Significance of the Intraoperative Methylene Blue Test for Postoperative Evaluation of the Vesicourethral Anastomosis

1Department of Urology, University Hospital of Heidelberg, 69120 Heidelberg, Germany
2Department of Medical Biometry and Informatics, Heidelberg University, Heidelberg, Germany

Received 28 February 2012; Accepted 25 May 2012

Academic Editor: Maxwell V. Meng

Copyright © 2012 J. N. Nyarangi-Dix et al. This is an open access article distributed under the Creative Commons Attribution License, which permits unrestricted use, distribution, and reproduction in any medium, provided the original work is properly cited.

Abstract

We prospectively investigated whether routine evaluation of the vesicourethral anastomosis (VUA) after radical prostatectomy can be waived. Primary integrity of the VUA was analysed by an intraoperative methylene-blue test (IMBT) and postoperatively by conventional cystography. Data on the IMBT, contrast extravasation and prostate volume as well as pad usage were collected prospectively. Significantly more patients with a primary watertight anastomosis demonstrated by the MBT had no leakage in the postoperative cystography ( ). In a multivariate logistic regression with adjustment for prostate size and surgeon, the positive correlation between IMBT and postoperative cystography remained statistically significant ( ). The IMBT is easy to perform, inexpensive, and timesaving. With it postoperative evaluation of VUA for integrity can be waived in a significant number of patients. Following our algorithm, the Foley can be removed without further testing of the VUA, whenever the IMBT detected no leakage.

1. Introduction

Radical prostatectomy (RP) is one of the major therapeutic options in the management of organ confined prostate cancer [1]. In order to support healing of the vesicourethral anastomosis (VUA) after RP, temporary urinary drainage with a transurethral Foley catheter is routinely performed [1]. This catheterisation is usually continued for the first 4–14 days after the procedure [14]. Before removal of the Foley, it is recommended to rule out anastomotic leakage [2]. This makes it often necessary for the patient to revisit his attending physician, for example, for performance of a conventional cystography [2, 3]. This is not only time consuming for all parties involved but also associated with higher costs and patient discomfort [5]. For this reason, we initiated a prospective study aimed at investigating whether cystography studies before Foley removal can be somehow reduced or in certain cases entirely waived. The study was performed according to ethical principles for medical research as noted in the current Declaration of Helsinki and was in accordance with the German Medical Association’s professional code of conduct. All patients gave informed consent for participation in this study.

2. Material and Methods

We prospectively investigated 103 consecutive men undergoing radical retropubic prostatectomy in our institution. All patients were followed up at 0, 3, 6, and 12 months. RP was performed in our institution by 4 skilled surgeons each performing the procedure as described by Walsh et al. [1]. We analysed the primary water tightness of the VUA by filling up the bladder after tying the anastomosis. In order to ease detection of even minimal anastomotic leakage, a sterile solution made of 5 mL methylene blue and 95 mL normal saline was prepared. White sterile dressings were placed around the VUA to further ease identification of methylene blue leakage. A syringe was used to manually instil 100 mL of the prepared methylene blue solution into the bladder via the routinely placed 20 French transurethral Foley. The methylene blue solution remained instilled in the bladder for 15 s, before passive drainage by opening of the Foley was allowed. A primary watertight anastomosis was defined as lack of leakage of the methylene blue solution verified by the unstained white dressings. The methylene blue solution cost us only 1.19 Euros.

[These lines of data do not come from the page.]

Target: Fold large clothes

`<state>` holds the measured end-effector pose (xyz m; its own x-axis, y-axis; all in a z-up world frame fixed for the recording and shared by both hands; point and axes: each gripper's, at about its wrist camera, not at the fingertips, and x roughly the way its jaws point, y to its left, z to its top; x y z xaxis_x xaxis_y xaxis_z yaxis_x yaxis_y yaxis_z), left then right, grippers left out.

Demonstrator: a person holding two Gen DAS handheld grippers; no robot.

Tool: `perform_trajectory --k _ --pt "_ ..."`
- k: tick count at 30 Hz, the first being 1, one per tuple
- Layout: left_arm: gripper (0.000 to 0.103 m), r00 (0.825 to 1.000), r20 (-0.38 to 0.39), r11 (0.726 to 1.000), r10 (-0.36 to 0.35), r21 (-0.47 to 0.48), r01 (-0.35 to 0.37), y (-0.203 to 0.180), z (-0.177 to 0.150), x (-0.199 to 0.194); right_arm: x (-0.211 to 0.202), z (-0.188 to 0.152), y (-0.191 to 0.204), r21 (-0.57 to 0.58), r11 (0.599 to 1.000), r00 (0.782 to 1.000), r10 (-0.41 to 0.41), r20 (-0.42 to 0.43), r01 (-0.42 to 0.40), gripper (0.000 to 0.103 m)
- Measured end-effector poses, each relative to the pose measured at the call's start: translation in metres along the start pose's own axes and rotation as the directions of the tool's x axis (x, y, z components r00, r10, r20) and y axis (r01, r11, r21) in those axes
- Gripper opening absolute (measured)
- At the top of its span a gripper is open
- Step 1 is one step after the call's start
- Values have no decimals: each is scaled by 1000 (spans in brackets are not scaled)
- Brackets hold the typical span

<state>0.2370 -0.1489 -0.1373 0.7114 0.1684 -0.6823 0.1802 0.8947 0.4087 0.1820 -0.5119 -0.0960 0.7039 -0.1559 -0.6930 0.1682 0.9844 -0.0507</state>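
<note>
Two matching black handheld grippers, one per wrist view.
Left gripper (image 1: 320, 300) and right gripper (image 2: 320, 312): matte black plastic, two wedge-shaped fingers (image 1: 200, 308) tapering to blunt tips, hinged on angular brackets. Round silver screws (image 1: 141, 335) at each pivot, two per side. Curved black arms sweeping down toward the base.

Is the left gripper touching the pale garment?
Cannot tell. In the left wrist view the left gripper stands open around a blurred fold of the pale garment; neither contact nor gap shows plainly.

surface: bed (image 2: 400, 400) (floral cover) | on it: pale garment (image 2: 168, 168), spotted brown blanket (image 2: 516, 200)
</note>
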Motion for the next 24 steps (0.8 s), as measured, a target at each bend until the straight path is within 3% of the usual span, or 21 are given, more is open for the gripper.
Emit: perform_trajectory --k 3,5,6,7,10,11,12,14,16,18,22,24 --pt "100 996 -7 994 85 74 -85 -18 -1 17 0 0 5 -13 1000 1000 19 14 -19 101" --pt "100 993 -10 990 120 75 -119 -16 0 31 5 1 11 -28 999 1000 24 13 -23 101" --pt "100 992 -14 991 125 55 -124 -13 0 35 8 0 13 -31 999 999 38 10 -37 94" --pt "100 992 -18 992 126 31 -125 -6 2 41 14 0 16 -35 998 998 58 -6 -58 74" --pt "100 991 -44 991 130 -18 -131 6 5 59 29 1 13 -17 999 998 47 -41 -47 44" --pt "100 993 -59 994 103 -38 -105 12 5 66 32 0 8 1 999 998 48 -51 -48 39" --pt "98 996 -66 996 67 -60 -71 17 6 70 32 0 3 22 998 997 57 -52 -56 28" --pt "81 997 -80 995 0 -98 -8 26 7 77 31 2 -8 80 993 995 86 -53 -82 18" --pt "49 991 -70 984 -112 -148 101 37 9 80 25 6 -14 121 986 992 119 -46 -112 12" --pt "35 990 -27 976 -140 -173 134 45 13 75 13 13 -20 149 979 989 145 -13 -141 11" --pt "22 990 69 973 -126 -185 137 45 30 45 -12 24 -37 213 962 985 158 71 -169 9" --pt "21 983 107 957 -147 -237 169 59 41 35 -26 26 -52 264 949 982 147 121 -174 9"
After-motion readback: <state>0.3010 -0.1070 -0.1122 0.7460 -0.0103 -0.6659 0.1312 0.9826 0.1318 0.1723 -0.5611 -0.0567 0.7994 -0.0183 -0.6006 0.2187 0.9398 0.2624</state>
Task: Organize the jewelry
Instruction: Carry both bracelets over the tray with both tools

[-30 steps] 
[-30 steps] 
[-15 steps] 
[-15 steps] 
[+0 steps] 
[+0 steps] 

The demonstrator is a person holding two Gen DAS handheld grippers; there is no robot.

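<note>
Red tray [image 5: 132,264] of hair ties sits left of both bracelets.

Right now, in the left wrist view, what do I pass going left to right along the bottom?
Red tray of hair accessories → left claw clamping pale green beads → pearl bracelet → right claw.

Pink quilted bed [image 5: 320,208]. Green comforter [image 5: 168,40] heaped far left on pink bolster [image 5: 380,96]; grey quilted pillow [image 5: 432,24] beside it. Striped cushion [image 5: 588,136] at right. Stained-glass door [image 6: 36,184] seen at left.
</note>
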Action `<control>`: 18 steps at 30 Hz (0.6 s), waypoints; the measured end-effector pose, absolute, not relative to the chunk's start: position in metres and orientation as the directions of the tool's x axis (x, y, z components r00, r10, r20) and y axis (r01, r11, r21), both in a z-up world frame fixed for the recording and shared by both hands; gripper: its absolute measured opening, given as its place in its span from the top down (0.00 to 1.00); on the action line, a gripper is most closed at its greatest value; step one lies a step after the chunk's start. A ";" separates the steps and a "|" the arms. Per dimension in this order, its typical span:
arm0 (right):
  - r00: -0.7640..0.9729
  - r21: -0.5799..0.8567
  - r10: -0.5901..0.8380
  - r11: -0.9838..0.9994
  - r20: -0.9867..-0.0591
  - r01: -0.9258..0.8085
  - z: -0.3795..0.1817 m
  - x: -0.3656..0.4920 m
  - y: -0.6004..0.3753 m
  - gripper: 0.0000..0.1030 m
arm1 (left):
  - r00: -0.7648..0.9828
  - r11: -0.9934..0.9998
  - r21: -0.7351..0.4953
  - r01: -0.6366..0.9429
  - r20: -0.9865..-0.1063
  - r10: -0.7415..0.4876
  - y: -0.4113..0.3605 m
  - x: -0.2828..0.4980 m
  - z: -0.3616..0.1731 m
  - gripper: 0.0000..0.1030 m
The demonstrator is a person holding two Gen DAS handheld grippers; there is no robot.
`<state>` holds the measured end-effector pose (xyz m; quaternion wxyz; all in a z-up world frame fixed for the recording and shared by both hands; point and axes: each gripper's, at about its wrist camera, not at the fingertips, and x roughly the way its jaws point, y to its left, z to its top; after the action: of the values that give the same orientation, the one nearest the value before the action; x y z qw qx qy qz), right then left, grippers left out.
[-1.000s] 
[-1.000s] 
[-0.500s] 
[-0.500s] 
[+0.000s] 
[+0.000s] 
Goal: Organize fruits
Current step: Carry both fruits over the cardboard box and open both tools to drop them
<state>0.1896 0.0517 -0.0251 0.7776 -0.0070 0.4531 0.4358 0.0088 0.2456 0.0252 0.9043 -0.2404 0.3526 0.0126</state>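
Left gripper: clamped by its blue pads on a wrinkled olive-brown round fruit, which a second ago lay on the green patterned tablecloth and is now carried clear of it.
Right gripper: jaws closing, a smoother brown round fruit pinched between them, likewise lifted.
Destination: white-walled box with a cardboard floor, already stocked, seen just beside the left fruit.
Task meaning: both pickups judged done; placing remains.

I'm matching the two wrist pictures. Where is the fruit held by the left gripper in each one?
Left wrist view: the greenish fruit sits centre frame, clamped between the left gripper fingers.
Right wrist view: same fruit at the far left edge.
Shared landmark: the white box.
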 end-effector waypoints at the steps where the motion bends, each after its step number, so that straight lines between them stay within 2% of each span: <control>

In order to assure integrity of the VUA, we performed a conventional cystography test in all patients on postoperative day (POD)-5. Cystographies were independently analysed by an urologist and a radiologist. These analysts had no knowledge of the result of the intraoperative methylene blue test (MB test). Only studies clearly identified by both analysts were classified as such. It was necessary for both analysts to independently identify lack of contrast extravasation for a cystography to be categorised as such. A patient was classified to the extravasation group, if at least one analyst identified contrast leakage in the respective cystography. As routinely practised in our institution at the time of the study, the minimum time of catheterisation after prostatectomy was 12 days. Whenever necessary, the patients were readmitted in the clinic for a repeat cystography test on POD 12–16. Catheterisation was continued when any form of anastomotic leakage was identified and the cystography test repeated weekly thereafter until integrity of the anastomosis was verified by both analysts.

We collected data on characteristics like age at the time of operation, tumour stage, Gleason score (GS), surgical margin, preoperative PSA (prostate specific antigen) value, prostate volume as measured in a preoperative transrectal ultrasound, anastomotic strictures, contrast extravasation in the cystography on POD-5, and duration of catheterisation. For evaluation of social continence pad usage at 3, 6, and 12 months after removal of the catheter was documented as well. We classified continence according to the definition of the European Association of Urology (2009) for postprostatectomy continence, that is, patients with usage of none or 1 safety pad per day at the time of evaluation (3, 6, and 12 months after prostatectomy) were classified as being continent [6].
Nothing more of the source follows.